-- Problem description --
All the data must be output exactly as given.

-- Given data --
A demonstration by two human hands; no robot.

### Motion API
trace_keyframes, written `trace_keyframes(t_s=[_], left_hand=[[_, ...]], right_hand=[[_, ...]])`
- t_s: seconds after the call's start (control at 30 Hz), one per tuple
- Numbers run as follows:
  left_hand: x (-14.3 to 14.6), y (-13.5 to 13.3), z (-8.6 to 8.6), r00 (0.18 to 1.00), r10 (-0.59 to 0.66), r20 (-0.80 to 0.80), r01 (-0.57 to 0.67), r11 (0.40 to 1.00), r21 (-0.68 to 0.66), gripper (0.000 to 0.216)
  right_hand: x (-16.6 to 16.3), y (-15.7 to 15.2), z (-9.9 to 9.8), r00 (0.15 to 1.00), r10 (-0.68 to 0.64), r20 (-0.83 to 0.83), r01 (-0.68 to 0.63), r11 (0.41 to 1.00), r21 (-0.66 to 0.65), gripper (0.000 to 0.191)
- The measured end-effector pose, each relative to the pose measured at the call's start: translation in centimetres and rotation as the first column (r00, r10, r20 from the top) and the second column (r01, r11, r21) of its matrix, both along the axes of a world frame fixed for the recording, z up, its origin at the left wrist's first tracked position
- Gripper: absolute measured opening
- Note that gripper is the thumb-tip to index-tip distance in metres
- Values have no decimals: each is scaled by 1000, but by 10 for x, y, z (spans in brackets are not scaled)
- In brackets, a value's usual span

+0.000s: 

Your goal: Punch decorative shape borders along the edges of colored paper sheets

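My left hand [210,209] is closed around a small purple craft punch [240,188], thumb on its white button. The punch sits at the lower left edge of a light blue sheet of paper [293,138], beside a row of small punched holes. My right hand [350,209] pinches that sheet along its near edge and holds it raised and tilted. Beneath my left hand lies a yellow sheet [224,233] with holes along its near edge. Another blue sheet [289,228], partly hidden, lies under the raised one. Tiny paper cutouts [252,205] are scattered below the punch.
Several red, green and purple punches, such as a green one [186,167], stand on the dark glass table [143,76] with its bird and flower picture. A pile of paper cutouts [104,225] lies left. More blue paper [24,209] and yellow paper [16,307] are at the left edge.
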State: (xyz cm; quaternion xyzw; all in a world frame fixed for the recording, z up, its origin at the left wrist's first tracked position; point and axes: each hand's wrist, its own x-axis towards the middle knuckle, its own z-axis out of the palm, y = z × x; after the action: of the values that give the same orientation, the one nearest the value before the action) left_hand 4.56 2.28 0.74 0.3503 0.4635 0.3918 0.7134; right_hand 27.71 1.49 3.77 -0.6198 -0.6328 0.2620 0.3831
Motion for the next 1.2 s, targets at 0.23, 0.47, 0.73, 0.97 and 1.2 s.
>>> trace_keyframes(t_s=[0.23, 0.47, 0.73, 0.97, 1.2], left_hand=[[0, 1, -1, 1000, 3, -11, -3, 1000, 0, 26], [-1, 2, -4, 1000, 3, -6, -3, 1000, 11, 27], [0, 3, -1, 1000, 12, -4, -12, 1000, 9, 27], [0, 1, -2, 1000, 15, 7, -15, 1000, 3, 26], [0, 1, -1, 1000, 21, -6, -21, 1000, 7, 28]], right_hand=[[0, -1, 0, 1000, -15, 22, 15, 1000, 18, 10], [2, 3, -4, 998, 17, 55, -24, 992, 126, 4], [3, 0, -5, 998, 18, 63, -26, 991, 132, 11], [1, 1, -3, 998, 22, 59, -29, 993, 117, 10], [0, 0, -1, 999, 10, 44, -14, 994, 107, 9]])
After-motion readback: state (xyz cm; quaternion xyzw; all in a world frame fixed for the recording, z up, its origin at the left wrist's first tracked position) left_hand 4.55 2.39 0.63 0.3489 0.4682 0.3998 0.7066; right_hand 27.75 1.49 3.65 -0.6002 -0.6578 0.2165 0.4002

-- Response --
A demonstration by two human hands; no robot.

### Motion API
trace_keyframes, written `trace_keyframes(t_s=[_], left_hand=[[_, ...]], right_hand=[[_, ...]])`
- t_s: seconds after the call's start (control at 30 Hz), one per tuple
- Numbers run as follows:
  left_hand: x (-14.3 to 14.6), y (-13.5 to 13.3), z (-8.6 to 8.6), r00 (0.18 to 1.00), r10 (-0.59 to 0.66), r20 (-0.80 to 0.80), r01 (-0.57 to 0.67), r11 (0.40 to 1.00), r21 (-0.68 to 0.66), gripper (0.000 to 0.216)
  right_hand: x (-16.6 to 16.3), y (-15.7 to 15.2), z (-9.9 to 9.8), r00 (0.15 to 1.00), r10 (-0.68 to 0.64), r20 (-0.83 to 0.83), r01 (-0.68 to 0.63), r11 (0.41 to 1.00), r21 (-0.66 to 0.65), gripper (0.000 to 0.191)
- The measured end-effector pose, each relative to the pose measured at the call's start: translation in centimetres and rotation as the first column (r00, r10, r20 from the top) and the second column (r01, r11, r21) of its matrix, both along the axes of a world frame fixed for the recording, z up, its origin at the left wrist's first tracked position
- Gripper: absolute measured opening
- Note that gripper is the thumb-tip to index-tip distance in metres
- Values have no decimals: each is scaled by 1000, but by 10 for x, y, z (spans in brackets are not scaled)
- In brackets, a value's usual span

+0.000s: 

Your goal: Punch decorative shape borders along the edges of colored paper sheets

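My left hand [210,209] is closed around a small purple craft punch [240,188], thumb on its white button. The punch sits at the lower left edge of a light blue sheet of paper [293,138], beside a row of small punched holes. My right hand [350,209] pinches that sheet along its near edge and holds it raised and tilted. Beneath my left hand lies a yellow sheet [224,233] with holes along its near edge. Another blue sheet [289,228], partly hidden, lies under the raised one. Tiny paper cutouts [252,205] are scattered below the punch.
Several red, green and purple punches, such as a green one [186,167], stand on the dark glass table [143,76] with its bird and flower picture. A pile of paper cutouts [104,225] lies left. More blue paper [24,209] and yellow paper [16,307] are at the left edge.
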State: (xyz cm; quaternion xyzw; all in a world frame fixed for the recording, z up, its origin at the left wrist's first tracked position; point and axes: each hand's wrist, its own x-axis towards the middle knuckle, its own z-axis out of the palm, y = z × x; after the action: of the values that give the same orientation, the one nearest the value before the action) left_hand 4.56 2.28 0.74 0.3503 0.4635 0.3918 0.7134; right_hand 27.71 1.49 3.77 -0.6198 -0.6328 0.2620 0.3831
Motion for the next 1.2 s, targets at 0.23, 0.47, 0.73, 0.97 and 1.2 s.
>>> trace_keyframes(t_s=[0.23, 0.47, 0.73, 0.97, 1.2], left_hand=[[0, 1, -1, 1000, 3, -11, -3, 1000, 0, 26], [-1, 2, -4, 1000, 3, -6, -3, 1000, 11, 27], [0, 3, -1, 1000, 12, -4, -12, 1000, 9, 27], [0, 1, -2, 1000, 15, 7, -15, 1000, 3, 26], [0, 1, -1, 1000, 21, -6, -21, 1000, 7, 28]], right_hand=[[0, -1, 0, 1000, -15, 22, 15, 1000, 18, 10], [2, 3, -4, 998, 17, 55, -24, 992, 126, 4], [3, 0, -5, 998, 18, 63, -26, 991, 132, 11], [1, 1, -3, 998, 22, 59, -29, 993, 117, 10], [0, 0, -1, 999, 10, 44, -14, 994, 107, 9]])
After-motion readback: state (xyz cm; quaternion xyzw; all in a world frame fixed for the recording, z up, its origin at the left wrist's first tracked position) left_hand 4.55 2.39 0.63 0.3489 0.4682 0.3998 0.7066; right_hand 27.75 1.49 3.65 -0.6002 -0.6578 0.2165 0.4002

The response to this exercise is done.